### Data section
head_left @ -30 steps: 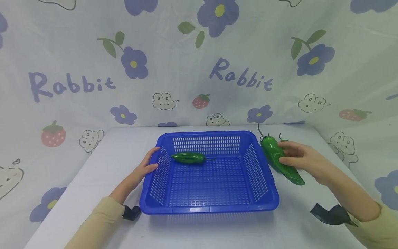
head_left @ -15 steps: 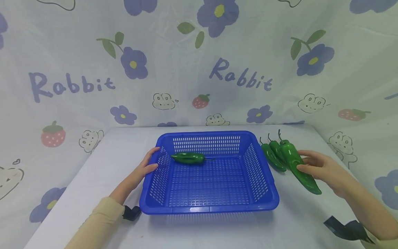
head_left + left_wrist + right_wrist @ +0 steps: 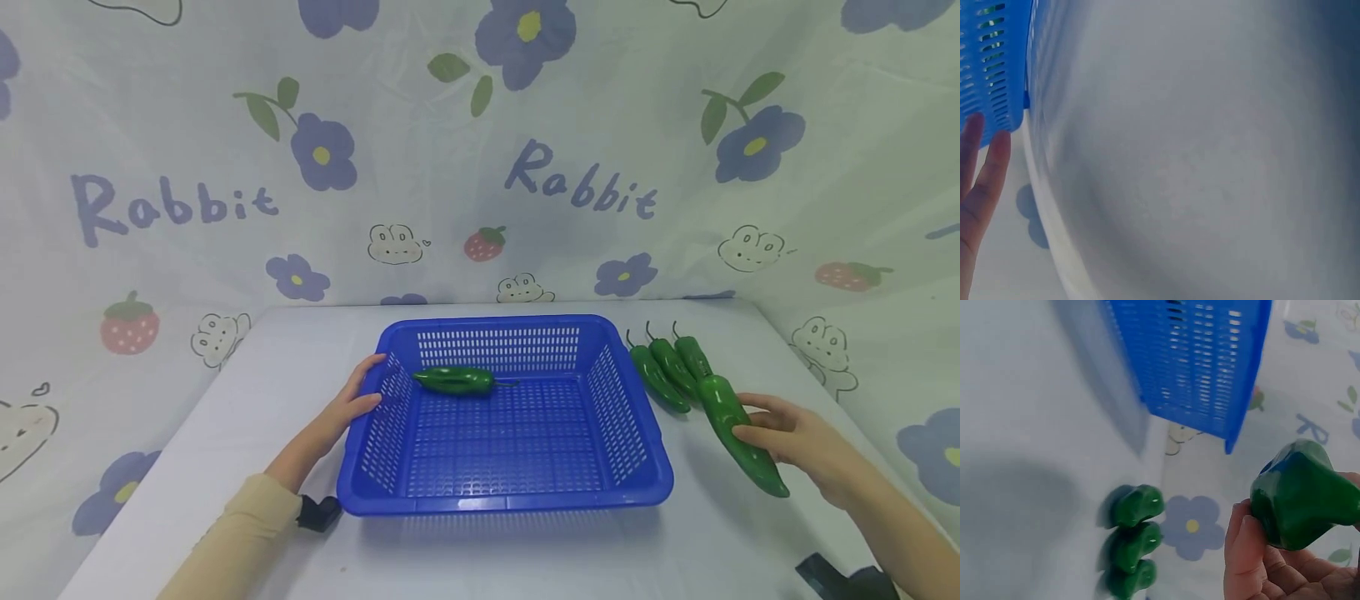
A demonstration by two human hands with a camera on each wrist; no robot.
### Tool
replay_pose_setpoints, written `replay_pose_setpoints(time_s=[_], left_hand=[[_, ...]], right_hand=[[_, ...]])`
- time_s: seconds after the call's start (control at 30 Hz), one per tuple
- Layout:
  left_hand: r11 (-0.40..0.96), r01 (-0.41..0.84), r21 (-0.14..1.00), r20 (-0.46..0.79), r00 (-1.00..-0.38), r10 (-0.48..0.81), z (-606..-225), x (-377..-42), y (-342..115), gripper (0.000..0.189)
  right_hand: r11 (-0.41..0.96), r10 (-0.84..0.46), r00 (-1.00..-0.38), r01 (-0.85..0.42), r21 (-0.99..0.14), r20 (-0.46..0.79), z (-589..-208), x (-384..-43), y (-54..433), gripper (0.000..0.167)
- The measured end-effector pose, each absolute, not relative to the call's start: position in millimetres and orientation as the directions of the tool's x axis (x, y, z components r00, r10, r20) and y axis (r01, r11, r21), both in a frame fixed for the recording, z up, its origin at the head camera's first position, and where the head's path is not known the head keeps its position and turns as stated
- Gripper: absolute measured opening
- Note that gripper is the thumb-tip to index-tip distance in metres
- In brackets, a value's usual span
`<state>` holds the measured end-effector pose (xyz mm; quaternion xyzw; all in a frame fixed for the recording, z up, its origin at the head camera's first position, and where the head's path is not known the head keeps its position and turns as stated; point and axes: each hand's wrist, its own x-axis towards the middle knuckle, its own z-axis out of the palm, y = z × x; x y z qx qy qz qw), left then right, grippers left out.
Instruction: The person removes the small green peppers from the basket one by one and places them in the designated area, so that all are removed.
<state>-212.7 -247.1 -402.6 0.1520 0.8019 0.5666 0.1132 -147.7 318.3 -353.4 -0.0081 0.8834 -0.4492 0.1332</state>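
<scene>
My right hand (image 3: 787, 437) pinches a large green chili pepper (image 3: 738, 437) around its middle, to the right of the basket. The pepper slants, its narrow end toward me, and its stem end overlaps another pepper in the head view. Seen from the right wrist, the held pepper (image 3: 1300, 494) sits between the thumb and fingertips. My left hand (image 3: 347, 408) holds the left rim of a blue slotted plastic basket (image 3: 502, 504), with thumb and index finger over the edge. Other fingers (image 3: 990, 178) lie against its outer wall. Inside, toward the back left, lies one green pepper (image 3: 453, 382).
Three green peppers lie side by side right of the basket: a left one (image 3: 656, 379), a middle one (image 3: 672, 367) and a right one (image 3: 690, 354), partly covered. A white cloth covers the table (image 3: 502, 562). Behind stands a printed backdrop (image 3: 420, 150).
My right hand has carried the held pepper rightward and toward me, away from the basket's rim, so the three peppers on the table show more fully. Left hand and basket stay put.
</scene>
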Motion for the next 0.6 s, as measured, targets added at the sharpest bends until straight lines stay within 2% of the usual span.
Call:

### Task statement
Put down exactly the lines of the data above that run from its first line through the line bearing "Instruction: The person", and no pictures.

### Solution to the exercise
head_left @ -30 steps: 
head_left @ -15 steps: 
head_left + left_wrist + right_wrist @ +0 steps: 
A demonstration by two human hands with a camera on each wrist; no robot.
### Tool
replay_pose_setpoints, written `replay_pose_setpoints(time_s=[_], left_hand=[[_, ...]], right_hand=[[_, ...]])`
- time_s: seconds after the call's start (control at 30 Hz), one per tuple
- Layout:
  left_hand: r11 (-0.40..0.96), r01 (-0.41..0.84), r21 (-0.14..1.00), r20 (-0.46..0.79), r00 (-1.00..-0.38), r10 (-0.48..0.81), z (-606..-225), x (-377..-42), y (-342..115), gripper (0.000..0.189)
  right_hand: r11 (-0.41..0.96), r10 (-0.84..0.46), r00 (-1.00..-0.38), r01 (-0.85..0.42), r21 (-0.99..0.14), r20 (-0.46..0.79), z (-589..-208), x (-384..-43), y (-54..433), gripper (0.000..0.167)
- The measured end-effector pose, each absolute, not relative to the call's start: position in millimetres and orientation as the directions of the tool's x axis (x, y, z components r00, r10, r20) and y axis (r01, r11, r21), both in a frame fixed for the recording, z up, its origin at the head camera's first position, and where the head's path is not known the head keeps its position and turns as stated
- Gripper: absolute measured opening
- Note that gripper is the thumb-tip to index-tip distance in metres
- In brackets, a value's usual span
`<state>` holds the measured end-effector pose (xyz mm; quaternion xyzw; all in a frame fixed for the recording, z up, its origin at the head camera's first position, and where the head's path is not known the head keeps its position and turns as stated; point and axes: each hand's wrist, its own x-axis towards the middle knuckle, its own z-axis out of the palm, y = z × x; x y z qx qy qz qw), left then right, grippers left out.
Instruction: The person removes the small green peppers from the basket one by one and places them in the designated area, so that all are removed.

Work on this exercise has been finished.